Hasköylü Moiz Tastasa

Nişantaşı’nda pasaj içerisinde bodrum katta tek oda ufak bir tuhafiye mağazası. Yaklaşık 30 senedir aynı adreste, daha doğrusu adresteydi. Ta ki geçen haftaya kadar… Hasköy Yahudi Toplumu’na yıllarca emek vermiş Moiz Tastasa’nın iki yıldır direnip hem artan kiralar hem de işsizlik yüzünden kapatmak zorunda kaldığı dükkânından bahsediyorum. Nişantaşı bir Yahudi esnafını, çok renkliliğinden bir halkayı daha kaybetti.  Moiz Tastasa Ağabey’in biz Şalomcular için yeri farklıdır. Özenle (hele içinde Hasköy konusu geçsin), yazılarımızı biriktirir, dosyalar ve mutlaka arayıp tebrik eder. Geçtiğimiz hafta içi dükkânını tahliye ederken, yıllardır biriktirdiği gazete kupürlerine, Hasköy Sinagogu için topladığı arşive bir kez daha göz gezdirme fırsatı buldum.
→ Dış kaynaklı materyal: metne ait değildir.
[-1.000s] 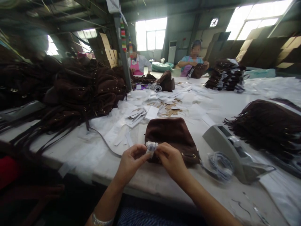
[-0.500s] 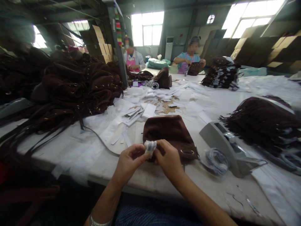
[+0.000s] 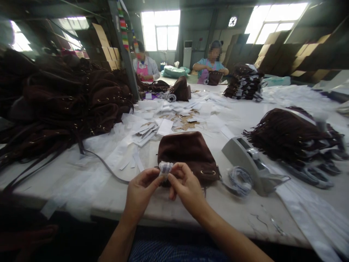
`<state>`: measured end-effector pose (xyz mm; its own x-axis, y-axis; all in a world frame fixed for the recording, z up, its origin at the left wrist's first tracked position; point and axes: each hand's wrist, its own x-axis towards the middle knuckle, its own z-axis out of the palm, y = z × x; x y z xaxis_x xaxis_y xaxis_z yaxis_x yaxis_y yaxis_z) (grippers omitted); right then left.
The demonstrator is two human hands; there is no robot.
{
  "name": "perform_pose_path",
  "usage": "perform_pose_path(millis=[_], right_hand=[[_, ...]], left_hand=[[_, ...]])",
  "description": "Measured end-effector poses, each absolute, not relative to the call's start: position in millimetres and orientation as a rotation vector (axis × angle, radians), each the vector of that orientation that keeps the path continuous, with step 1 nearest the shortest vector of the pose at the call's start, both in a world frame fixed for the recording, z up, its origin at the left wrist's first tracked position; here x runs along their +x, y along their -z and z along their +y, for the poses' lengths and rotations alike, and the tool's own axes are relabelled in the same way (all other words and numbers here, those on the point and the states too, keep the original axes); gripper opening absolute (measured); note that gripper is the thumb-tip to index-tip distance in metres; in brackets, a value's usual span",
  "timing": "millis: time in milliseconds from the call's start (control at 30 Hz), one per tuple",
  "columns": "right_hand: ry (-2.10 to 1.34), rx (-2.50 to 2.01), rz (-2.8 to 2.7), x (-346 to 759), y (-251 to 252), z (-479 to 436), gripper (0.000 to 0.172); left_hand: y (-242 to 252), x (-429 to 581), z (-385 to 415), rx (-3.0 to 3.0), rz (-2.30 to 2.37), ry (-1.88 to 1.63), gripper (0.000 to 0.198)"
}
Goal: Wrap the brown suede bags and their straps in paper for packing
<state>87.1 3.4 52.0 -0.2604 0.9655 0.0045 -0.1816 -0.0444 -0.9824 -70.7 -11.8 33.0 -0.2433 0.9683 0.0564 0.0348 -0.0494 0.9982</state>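
A small bundle in whitish wrapping (image 3: 165, 167) sits between my two hands, in front of the brown bag; what is inside it I cannot make out. My left hand (image 3: 141, 189) pinches its left side between thumb and fingers. On the other side, my right hand (image 3: 188, 185) grips it with thumb and bent fingers. The dark brown bag (image 3: 188, 147) lies flat on the table just beyond, its gold eyelets toward the lower right. A coil of wrapped strap (image 3: 240, 182) rests to the right of the bag.
A grey tape dispenser (image 3: 252, 165) stands to the right, by a stack of fringed brown bags (image 3: 294, 138). Brown bags are heaped (image 3: 68, 94) at left. Papers (image 3: 148, 133) litter the table (image 3: 215, 218). Two people work across it, one handling a brown bag (image 3: 214, 78).
The whole scene has shifted left in view as the camera turned right. My fingers have moved slightly around the wrapped bundle, and both hands still hold it.
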Motion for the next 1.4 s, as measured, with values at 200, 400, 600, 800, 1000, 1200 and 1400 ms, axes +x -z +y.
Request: perform_pose_path(millis=[200, 400, 600, 800, 1000, 1200, 1400], right_hand=[[-1.64, -0.883, -1.198, 82, -50, 5, 0.028], [-1.411, -0.995, -1.734, 115, -65, 20, 0.021], [-0.292, -1.183, -2.059, 182, -99, 90, 0.027], [-0.251, -1.012, -2.664, 224, -103, 154, 0.078], [-0.271, -1.13, -2.718, 231, -92, 154, 0.085], [-0.035, -1.367, -2.522, 245, -99, 82, 0.033], [0.005, -1.48, -2.634, 245, -54, 17, 0.063]], left_hand=[[-28, -73, -15, 1.213, 1.4, -1.488, 0.034], [-17, -81, -15, 1.204, 1.467, -1.368, 0.043], [-9, -90, -28, 1.232, 1.532, -1.285, 0.047], [-10, -103, -49, 1.512, 1.694, -1.17, 0.039], [0, -110, -38, 2.265, 1.758, -0.913, 0.055], [-7, -111, -6, 2.584, 1.497, -0.625, 0.052], [-20, -102, 22, 2.409, 1.605, -0.542, 0.06]])
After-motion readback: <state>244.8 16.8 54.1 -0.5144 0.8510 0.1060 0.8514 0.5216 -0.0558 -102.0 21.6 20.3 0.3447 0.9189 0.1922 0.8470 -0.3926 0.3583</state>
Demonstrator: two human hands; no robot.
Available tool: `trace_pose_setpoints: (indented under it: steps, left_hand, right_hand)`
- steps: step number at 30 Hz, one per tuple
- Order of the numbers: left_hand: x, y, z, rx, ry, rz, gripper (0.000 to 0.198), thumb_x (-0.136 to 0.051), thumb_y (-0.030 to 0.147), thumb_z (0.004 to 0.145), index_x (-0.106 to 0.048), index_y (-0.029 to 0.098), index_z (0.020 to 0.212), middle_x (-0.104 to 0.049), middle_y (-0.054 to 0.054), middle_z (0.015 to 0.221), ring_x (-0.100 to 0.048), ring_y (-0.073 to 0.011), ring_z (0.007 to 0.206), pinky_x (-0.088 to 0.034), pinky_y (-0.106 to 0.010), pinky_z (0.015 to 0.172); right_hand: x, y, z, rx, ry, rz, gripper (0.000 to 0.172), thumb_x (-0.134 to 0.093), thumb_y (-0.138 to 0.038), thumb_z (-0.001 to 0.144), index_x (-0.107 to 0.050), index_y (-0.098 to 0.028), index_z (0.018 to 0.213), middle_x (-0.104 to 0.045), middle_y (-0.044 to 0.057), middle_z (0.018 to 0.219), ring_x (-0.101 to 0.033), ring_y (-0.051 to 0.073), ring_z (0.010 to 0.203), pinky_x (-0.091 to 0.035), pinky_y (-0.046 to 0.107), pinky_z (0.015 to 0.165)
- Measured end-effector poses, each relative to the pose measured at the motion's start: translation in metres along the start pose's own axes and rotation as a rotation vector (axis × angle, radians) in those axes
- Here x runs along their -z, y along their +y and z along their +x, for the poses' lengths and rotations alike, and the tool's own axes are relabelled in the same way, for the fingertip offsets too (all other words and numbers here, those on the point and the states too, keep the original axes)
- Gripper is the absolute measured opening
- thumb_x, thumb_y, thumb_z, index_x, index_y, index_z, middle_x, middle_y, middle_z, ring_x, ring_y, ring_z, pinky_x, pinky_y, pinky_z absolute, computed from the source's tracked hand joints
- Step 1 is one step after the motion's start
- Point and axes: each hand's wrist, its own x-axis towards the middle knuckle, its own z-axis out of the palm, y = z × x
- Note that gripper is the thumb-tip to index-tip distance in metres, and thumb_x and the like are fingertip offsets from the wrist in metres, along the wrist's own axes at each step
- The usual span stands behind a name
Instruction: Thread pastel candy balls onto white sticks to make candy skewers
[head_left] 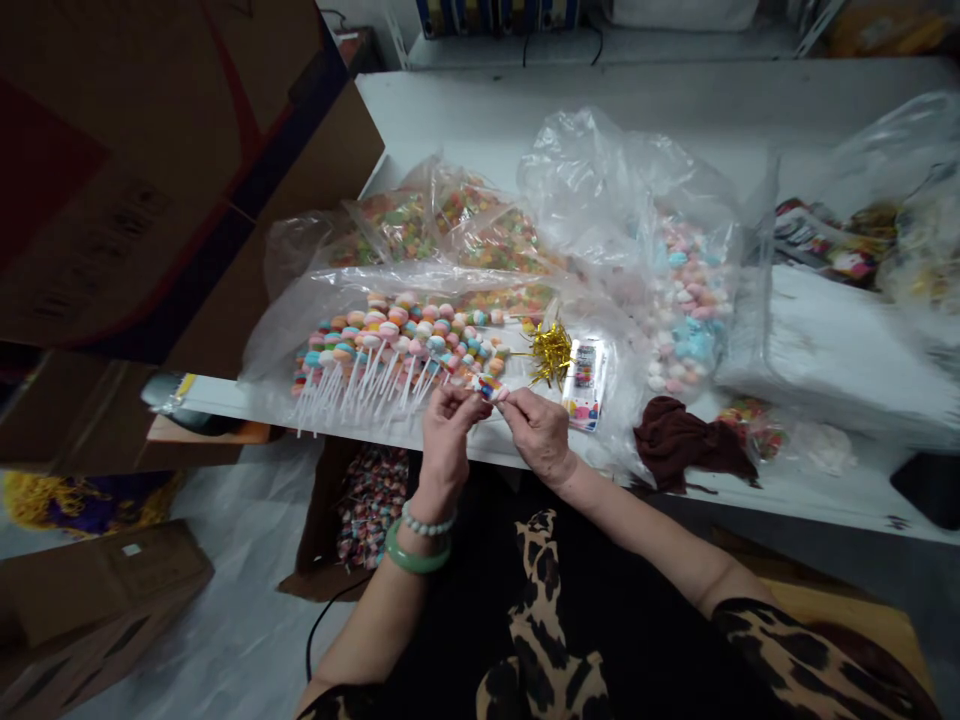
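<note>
A small colourful piece [489, 388] sits between the two hands, just above the front part of the tabletop [465, 115]; its exact form is too small to make out. The left hand [448, 432] has its thumb and fingers closed on one end of it, and the right hand [541, 437] pinches the other end, so the fingertips of both nearly meet. A beaded bracelet [428, 522] and a green bangle [418, 554] circle the left wrist.

Just beyond and to the left lies a pile of striped sweets on sticks [386, 330], their white sticks pointing toward the person. Beside the right hand are a bunch of gold ties [552, 352] and a stack of printed pouches [586, 382]. Behind these, clear plastic holds orange and green candies [465, 225]; farther right, a clear bag holds pastel sweets [690, 290], with a brown cloth [684, 443] in front of it. Below the tabletop's edge stands a carton of small pieces [319, 545], and a large cardboard box [180, 190] looms at upper left.
</note>
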Motion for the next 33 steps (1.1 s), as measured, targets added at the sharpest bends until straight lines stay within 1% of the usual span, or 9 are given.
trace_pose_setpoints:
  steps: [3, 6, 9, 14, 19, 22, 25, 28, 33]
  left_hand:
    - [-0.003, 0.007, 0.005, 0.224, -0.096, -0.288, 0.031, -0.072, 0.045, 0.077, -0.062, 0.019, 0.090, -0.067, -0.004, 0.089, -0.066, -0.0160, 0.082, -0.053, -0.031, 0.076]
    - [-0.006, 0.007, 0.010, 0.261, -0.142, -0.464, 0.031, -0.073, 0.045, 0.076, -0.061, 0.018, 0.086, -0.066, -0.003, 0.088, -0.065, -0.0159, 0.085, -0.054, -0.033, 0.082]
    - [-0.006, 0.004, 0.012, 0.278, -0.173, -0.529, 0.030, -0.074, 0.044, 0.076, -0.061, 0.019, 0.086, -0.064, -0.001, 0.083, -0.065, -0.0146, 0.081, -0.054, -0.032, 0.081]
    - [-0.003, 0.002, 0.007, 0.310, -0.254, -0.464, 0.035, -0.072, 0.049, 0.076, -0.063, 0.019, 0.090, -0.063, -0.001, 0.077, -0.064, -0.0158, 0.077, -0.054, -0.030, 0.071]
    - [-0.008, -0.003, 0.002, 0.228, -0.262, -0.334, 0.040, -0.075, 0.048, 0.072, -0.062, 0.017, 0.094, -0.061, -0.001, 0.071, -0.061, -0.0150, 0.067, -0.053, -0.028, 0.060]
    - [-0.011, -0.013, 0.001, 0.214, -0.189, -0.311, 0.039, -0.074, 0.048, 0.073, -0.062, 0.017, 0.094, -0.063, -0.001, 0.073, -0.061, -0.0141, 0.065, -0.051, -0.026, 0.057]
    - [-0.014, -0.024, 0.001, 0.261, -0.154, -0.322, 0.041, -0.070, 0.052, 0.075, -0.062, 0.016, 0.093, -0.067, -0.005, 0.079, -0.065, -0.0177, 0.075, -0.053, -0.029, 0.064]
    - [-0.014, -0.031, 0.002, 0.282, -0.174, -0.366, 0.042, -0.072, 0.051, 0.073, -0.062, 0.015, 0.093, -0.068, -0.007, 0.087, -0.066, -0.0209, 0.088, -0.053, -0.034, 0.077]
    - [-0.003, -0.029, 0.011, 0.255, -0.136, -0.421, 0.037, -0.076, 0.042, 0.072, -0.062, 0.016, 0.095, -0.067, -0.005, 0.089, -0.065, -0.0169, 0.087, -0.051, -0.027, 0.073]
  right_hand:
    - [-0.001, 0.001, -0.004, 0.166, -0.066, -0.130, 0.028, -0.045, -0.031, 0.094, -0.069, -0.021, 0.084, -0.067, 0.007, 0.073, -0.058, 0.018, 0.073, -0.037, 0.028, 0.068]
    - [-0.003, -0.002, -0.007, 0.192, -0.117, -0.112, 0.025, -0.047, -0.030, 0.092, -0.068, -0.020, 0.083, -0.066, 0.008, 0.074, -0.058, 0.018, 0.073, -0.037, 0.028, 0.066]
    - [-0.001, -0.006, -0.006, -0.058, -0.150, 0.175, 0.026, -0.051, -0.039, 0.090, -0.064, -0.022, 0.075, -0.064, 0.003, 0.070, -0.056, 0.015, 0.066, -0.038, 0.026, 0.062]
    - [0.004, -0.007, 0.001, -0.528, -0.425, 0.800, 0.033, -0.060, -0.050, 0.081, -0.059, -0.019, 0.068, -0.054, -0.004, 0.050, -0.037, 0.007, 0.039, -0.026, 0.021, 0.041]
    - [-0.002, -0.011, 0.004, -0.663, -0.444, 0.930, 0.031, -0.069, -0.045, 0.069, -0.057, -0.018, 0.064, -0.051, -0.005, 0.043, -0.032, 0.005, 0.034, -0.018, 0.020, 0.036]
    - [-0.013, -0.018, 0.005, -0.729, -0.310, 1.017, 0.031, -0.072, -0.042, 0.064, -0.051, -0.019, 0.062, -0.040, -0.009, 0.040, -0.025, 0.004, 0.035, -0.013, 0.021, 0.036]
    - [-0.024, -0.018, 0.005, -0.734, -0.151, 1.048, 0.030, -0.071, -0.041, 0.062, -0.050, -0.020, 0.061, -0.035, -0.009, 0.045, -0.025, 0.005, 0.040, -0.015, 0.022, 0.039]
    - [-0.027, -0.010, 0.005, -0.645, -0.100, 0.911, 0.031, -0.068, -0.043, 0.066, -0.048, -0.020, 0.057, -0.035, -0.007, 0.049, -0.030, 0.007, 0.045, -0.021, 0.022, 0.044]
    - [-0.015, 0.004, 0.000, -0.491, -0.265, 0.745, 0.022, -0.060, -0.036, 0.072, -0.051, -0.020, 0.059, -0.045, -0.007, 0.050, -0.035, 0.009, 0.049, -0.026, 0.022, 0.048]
Moiz Abi yaşayan tarih, Maallem Sinagogunun restorasyon sürecinden, çalışma arkadaşları ile birlikte Hasköy’ün Yahudi mirasının geleceğe aktarılabilmesi için verdiği emeklerden anlatmaya bu satırlar yetmez. Dilerim küskün olduğu toplumu ile bir an evvel barışır ve Hasköy’de harap durumda bulunan diğer sinagoglarımızın da restore edilip toplumumuza kazandırılmasına şahit olur. Geçtiğimiz hafta yine Hasköy’e emek vermiş eski yahid ve başkanlardan Yasef Jojo Çalgav’ın vefatını üzüntüyle öğrendik. Hasköylüler gerek cenazede gerekse de mevlutlarda Jojo Ağabeylerini yalnız bırakmadılar. Hasköy Yahudi Toplumu ise bir ferdini daha kaybetti. Bu topraklardaki Yahudi varlığının en eski yerleşimlerinden biri olan Hasköy’de “Bir zamanlar Yahudiler yaşardı” dememek için bu semtimizdeki Yahudi mirasına sahip çıkmak, Maallem Sinagogunu Şabat ve bayram tefilalarında doldurmak en başta aileden Hasköylü olanların sonrasında da hepimizin görevidir. Bu bölgede Yahudi varlığını korumak en başta mekânlarımızı yaşatmaktan geçer. Dilerim yakın zamanda sinagog olarak kullanım için hazırlıkları başlayacak Abudara Sinagogumuzu da yetkililerin desteği ile restore eder ve toplumumuza kazandırırız.